From the entries below, write out exactly the lines between the line holding "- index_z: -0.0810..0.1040" and the line holding "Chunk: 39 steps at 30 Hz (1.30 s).", inclusive, excluding any pictures.

[Extracted records]

# # # # #

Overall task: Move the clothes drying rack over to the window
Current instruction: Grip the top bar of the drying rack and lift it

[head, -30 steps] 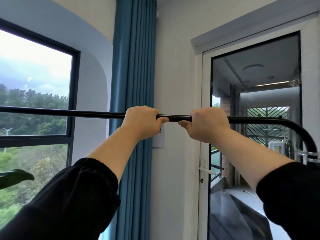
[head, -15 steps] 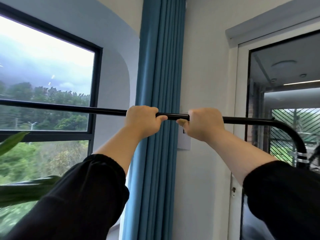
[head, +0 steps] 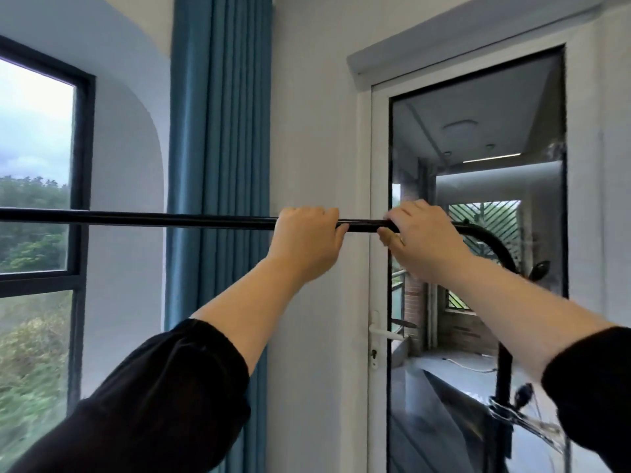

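Observation:
The clothes drying rack shows as a black top bar (head: 170,220) running level across the view, bending down at the right into an upright post (head: 503,370). My left hand (head: 305,242) is closed over the bar right of the middle. My right hand (head: 423,238) grips it a little further right, just before the bend. The window (head: 37,186) with a dark frame fills the far left, trees beyond it. The rack's lower part is out of sight.
A blue curtain (head: 218,165) hangs between the window and a white wall. A glass door (head: 478,268) with a white handle (head: 382,332) stands at the right, close behind the rack's post. A clip hangs low on the post.
The view has swung right: the window and curtain sit further left, the glass door has come back into sight. Both hands keep their grip on the bar, now at frame right.

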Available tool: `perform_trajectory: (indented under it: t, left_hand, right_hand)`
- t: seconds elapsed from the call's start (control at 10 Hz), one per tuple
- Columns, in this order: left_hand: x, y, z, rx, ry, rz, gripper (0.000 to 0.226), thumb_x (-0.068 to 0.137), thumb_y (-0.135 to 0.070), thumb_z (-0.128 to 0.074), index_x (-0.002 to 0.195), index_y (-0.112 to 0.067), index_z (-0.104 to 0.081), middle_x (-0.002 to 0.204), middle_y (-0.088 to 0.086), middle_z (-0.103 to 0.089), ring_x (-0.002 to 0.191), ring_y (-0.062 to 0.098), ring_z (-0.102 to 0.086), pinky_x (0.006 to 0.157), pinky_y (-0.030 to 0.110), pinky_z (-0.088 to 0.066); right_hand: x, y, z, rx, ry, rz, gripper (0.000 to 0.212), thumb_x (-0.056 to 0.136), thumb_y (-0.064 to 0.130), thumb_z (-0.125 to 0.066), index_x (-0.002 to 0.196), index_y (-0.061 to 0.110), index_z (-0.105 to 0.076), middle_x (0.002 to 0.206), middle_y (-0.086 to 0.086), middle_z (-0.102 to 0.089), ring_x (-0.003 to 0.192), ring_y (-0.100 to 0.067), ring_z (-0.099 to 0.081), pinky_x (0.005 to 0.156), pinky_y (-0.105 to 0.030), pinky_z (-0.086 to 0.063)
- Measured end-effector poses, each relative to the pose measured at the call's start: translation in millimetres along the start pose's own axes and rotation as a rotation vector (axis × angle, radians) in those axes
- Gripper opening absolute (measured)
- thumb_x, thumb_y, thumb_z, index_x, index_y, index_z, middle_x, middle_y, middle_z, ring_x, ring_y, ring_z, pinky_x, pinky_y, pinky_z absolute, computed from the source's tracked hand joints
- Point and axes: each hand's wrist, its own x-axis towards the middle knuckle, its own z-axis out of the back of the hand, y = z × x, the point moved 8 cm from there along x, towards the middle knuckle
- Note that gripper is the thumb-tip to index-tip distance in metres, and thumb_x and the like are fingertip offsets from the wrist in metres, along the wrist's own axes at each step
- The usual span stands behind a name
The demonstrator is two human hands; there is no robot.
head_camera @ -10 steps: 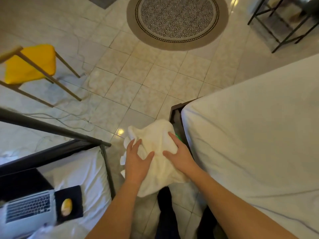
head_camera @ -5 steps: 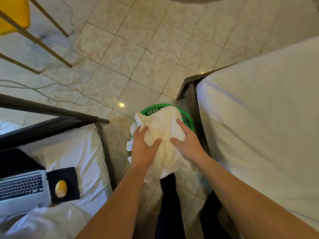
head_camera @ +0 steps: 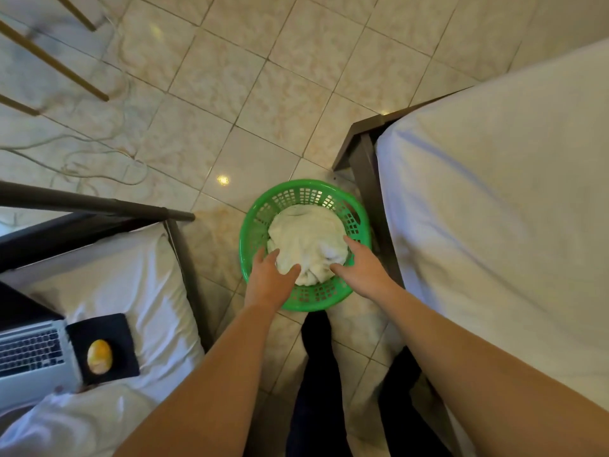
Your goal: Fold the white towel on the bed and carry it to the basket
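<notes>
The white towel lies bunched inside the round green basket, which stands on the tiled floor beside the corner of the bed. My left hand rests on the towel's near left side, its thumb lying over the cloth. On the near right side my right hand touches the towel. The fingers of both hands look fairly straight. The towel's underside is hidden by the basket wall.
A second bed at the left carries a laptop and a yellow mouse on a dark pad. Its dark metal frame juts towards the basket. Loose cables and wooden chair legs lie on the floor beyond.
Both hands went down and forward with the towel, from above the basket into it. The view tilted down and the whole basket now shows.
</notes>
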Motion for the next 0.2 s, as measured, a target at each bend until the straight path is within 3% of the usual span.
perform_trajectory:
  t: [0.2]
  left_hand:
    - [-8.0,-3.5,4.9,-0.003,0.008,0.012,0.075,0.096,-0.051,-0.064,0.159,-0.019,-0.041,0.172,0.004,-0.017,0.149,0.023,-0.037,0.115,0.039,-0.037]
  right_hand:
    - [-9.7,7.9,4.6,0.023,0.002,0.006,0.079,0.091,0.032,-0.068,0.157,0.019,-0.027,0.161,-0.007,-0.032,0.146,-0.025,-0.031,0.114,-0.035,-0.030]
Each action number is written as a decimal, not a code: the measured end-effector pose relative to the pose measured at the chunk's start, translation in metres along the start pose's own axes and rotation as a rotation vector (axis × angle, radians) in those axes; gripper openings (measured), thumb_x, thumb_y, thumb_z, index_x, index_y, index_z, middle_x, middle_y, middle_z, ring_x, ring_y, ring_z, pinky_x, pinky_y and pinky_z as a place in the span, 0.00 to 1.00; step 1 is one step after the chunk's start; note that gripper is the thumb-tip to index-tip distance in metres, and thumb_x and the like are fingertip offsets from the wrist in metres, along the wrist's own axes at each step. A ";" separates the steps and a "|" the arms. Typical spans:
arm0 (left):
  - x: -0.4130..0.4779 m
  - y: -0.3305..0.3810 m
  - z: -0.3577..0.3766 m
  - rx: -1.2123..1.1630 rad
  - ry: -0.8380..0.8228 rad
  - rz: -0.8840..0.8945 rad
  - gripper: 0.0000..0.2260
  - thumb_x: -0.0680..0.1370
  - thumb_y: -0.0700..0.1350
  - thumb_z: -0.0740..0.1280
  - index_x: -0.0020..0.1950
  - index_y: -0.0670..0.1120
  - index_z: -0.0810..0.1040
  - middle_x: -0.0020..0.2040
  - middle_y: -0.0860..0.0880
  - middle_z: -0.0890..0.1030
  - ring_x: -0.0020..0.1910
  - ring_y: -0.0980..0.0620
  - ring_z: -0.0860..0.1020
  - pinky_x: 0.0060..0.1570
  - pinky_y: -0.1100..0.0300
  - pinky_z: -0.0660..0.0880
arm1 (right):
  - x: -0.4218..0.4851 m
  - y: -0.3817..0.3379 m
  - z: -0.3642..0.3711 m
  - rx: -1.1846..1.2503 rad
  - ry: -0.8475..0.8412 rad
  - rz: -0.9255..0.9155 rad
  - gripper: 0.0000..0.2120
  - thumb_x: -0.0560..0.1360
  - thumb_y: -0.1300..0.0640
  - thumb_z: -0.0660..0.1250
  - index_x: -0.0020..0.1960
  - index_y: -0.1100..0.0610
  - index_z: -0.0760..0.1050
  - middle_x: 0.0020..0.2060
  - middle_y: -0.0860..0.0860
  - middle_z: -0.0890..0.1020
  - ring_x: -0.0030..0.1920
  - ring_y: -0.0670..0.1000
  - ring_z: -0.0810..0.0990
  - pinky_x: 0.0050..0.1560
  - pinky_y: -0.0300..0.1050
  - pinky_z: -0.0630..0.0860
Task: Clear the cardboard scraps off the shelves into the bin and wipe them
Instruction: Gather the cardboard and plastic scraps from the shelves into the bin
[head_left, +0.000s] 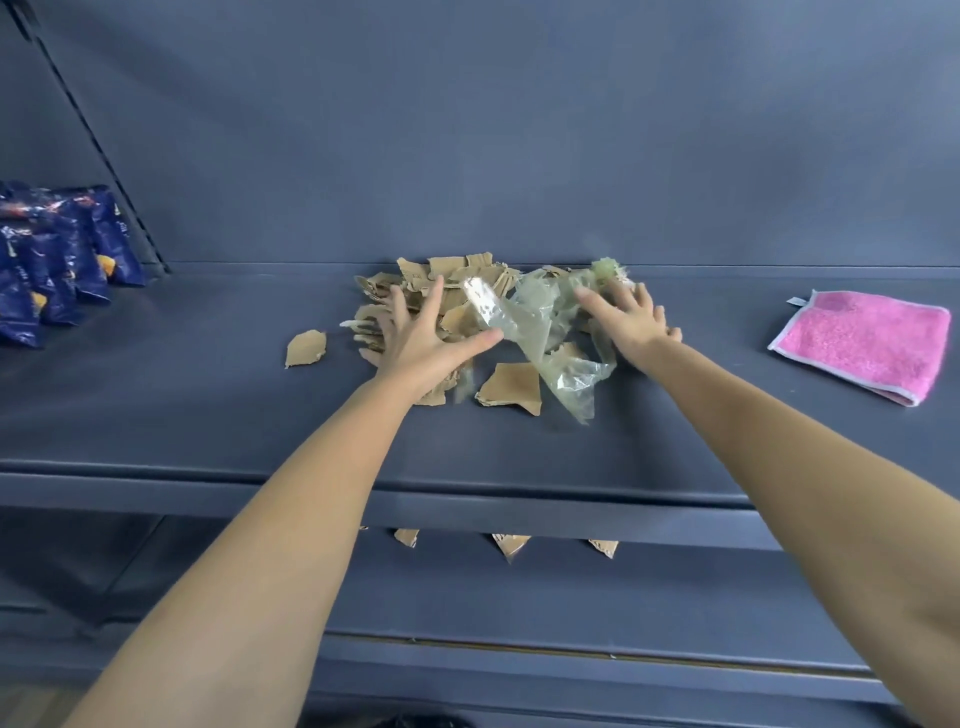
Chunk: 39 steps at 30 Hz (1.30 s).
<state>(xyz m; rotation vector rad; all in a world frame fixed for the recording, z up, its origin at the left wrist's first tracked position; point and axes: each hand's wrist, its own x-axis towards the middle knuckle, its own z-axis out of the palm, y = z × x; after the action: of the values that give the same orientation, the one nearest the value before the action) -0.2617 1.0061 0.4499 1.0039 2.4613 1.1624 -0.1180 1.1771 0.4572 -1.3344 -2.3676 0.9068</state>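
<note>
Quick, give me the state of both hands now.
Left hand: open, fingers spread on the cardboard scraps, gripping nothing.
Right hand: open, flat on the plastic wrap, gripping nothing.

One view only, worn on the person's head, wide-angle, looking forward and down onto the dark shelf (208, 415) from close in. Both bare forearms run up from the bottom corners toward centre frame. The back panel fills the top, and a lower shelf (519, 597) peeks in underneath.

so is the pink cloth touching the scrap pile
Apart. The head view shows bare shelf between the pink cloth and the scrap pile.
</note>
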 end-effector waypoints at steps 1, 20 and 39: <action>0.000 0.005 0.004 -0.028 -0.009 0.005 0.43 0.67 0.65 0.69 0.74 0.64 0.47 0.77 0.52 0.36 0.76 0.44 0.38 0.72 0.39 0.47 | -0.001 -0.006 0.005 0.009 -0.008 -0.022 0.34 0.70 0.28 0.51 0.73 0.37 0.52 0.77 0.45 0.48 0.77 0.56 0.46 0.74 0.60 0.43; 0.009 0.034 0.042 -0.268 0.064 0.068 0.26 0.72 0.55 0.55 0.70 0.50 0.65 0.69 0.49 0.67 0.67 0.47 0.66 0.64 0.55 0.64 | -0.010 -0.061 0.060 0.601 -0.059 -0.216 0.16 0.76 0.47 0.52 0.43 0.50 0.76 0.53 0.50 0.79 0.60 0.51 0.73 0.71 0.58 0.57; -0.005 0.063 0.037 -0.399 0.135 0.198 0.27 0.65 0.54 0.56 0.60 0.42 0.73 0.61 0.43 0.73 0.54 0.49 0.75 0.57 0.51 0.74 | -0.033 -0.071 0.043 0.946 0.086 -0.256 0.16 0.79 0.56 0.54 0.33 0.53 0.69 0.32 0.47 0.73 0.40 0.47 0.72 0.48 0.44 0.69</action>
<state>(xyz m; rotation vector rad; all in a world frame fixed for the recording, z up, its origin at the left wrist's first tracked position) -0.2101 1.0523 0.4725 1.0903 2.1273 1.7501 -0.1696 1.1062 0.4717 -0.6473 -1.5911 1.5456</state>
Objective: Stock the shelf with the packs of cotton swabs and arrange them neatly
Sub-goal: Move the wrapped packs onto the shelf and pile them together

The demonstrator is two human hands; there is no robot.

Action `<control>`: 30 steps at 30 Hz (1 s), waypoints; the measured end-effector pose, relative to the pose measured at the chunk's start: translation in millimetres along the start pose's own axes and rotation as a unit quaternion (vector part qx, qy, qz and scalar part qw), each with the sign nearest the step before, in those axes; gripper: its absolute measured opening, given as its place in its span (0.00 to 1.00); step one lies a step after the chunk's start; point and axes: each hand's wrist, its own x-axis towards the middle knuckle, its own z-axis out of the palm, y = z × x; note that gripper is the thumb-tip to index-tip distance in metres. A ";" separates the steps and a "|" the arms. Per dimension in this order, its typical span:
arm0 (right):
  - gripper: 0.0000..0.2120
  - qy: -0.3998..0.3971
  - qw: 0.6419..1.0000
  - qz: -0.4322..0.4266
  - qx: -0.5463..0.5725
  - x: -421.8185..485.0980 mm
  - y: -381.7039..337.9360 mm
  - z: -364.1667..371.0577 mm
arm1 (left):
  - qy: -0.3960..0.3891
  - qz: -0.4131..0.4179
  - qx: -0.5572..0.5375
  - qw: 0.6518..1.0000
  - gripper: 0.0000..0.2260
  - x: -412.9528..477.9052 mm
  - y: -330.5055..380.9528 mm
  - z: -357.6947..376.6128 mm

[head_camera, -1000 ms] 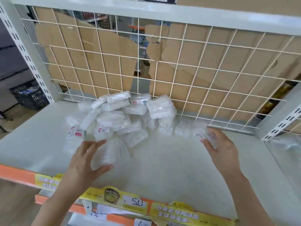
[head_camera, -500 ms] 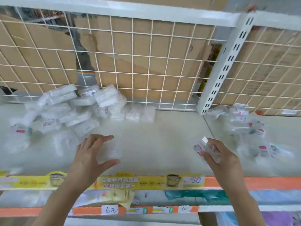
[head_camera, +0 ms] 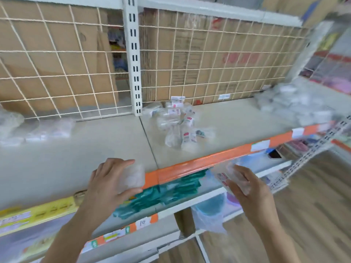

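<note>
Change since earlier frames: the view has been swung to the right, so the white upright post is now seen left of centre and the small heap of packs beside it in the middle; both hands have been drawn back to the shelf's front edge.
Left hand: fingers are curled over the top of a clear pack, with the thumb tucked beneath it.
Left pack position: it is held over the front edge of the shelf, where the orange edge strip begins.
Right hand: a second clear pack with a red label is gripped between fingers and thumb; finer detail is lost to blur.
Right pack position: it is held in front of and just below the orange strip, off the shelf surface.
Heap of packs: it is left loose and untidy on the right-hand shelf board, near the foot of the post.
Other packs: a blurred pile at the far left and another at the far right lie against the back of the shelf.
Back of shelf: a white wire grid is backed by brown cardboard.
Lower shelf: green packets are seen below the hands.
Edge labels: a yellow strip is fixed at the left, and a tag marked 10 lower down.
</note>
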 end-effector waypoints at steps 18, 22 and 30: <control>0.15 0.198 0.967 0.134 -0.089 25.5 85.8 -101.6 | -0.092 0.165 -0.159 0.969 0.27 182.1 115.8 128.5; 0.13 0.217 0.955 0.174 -0.101 37.9 98.5 -111.7 | -0.103 0.202 -0.137 0.964 0.28 216.7 132.9 154.5; 0.13 0.251 0.940 0.205 -0.108 53.5 135.3 -136.6 | -0.131 0.198 -0.134 0.962 0.33 255.7 170.8 203.0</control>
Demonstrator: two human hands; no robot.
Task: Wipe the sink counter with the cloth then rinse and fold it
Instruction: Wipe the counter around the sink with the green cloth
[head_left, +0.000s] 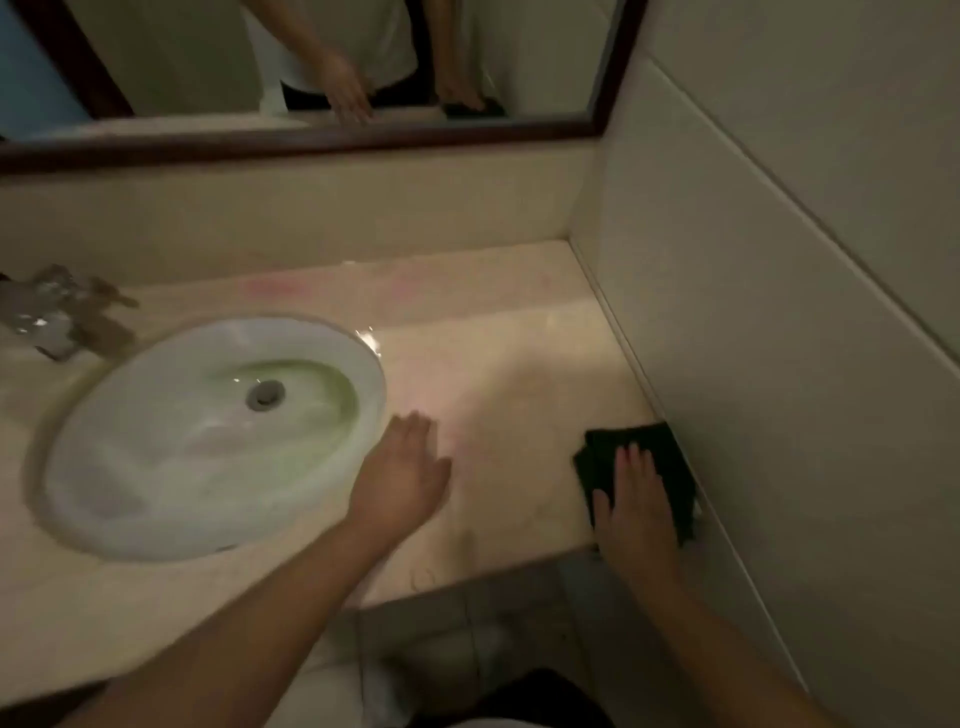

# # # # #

Final answer |
  - index_z: -0.0810..0.1040
  - middle_x: -0.0020..0.2040
  - middle_y: -0.0860..0.0880
  - middle_z: -0.0890..0.1030
  - ring_x: -0.0020..0.1910
  - ring_y: -0.0980..0.0620
  - ring_z: -0.0860..0.1020
  - pinky_x: 0.0060..0.1570
  - pinky_y: -0.1100..0.0300
  - pinky_z: -0.0660..0.0880
arm1 (right):
  - x: -0.4218..0.4851 m
  - y: -0.3817..0.3379 m
  - z: -0.3642..0.3711 m
  - rx: -1.1846..1.2503 rad
  - ry: -0.8475..0.8412 rad
  - rz: -0.9255..0.9155 rad
  - gripper: 0.0000..0.2120
  - thumb_x: -0.0560..0.1360
  - thumb_y: -0.1300..0.0640
  - thumb_z: -0.0660..0.1250
  - index_x: -0.0020..0.1960
  - index_y: -0.1100..0.0610
  - index_z: -0.0760..0.1050
  - middle_x: 0.0020..0.2060
  - middle_y: -0.0860..0.0860
  - middle_z: -0.0890..0.1020
  - ring_x: -0.0030..0.1920
  - ring_y: -0.0670..0.1000
  - ring_z: -0.0810..0.0990
  - pinky_x: 0.0050..0.1560
  - pinky_y: -0.0300..0.1050
  - pinky_z: -0.0630..0.0860
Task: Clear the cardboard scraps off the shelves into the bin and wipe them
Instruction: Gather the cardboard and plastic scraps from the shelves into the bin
[head_left, +0.000s] 
Chunk: 39 steps at 30 Hz (1.30 s).

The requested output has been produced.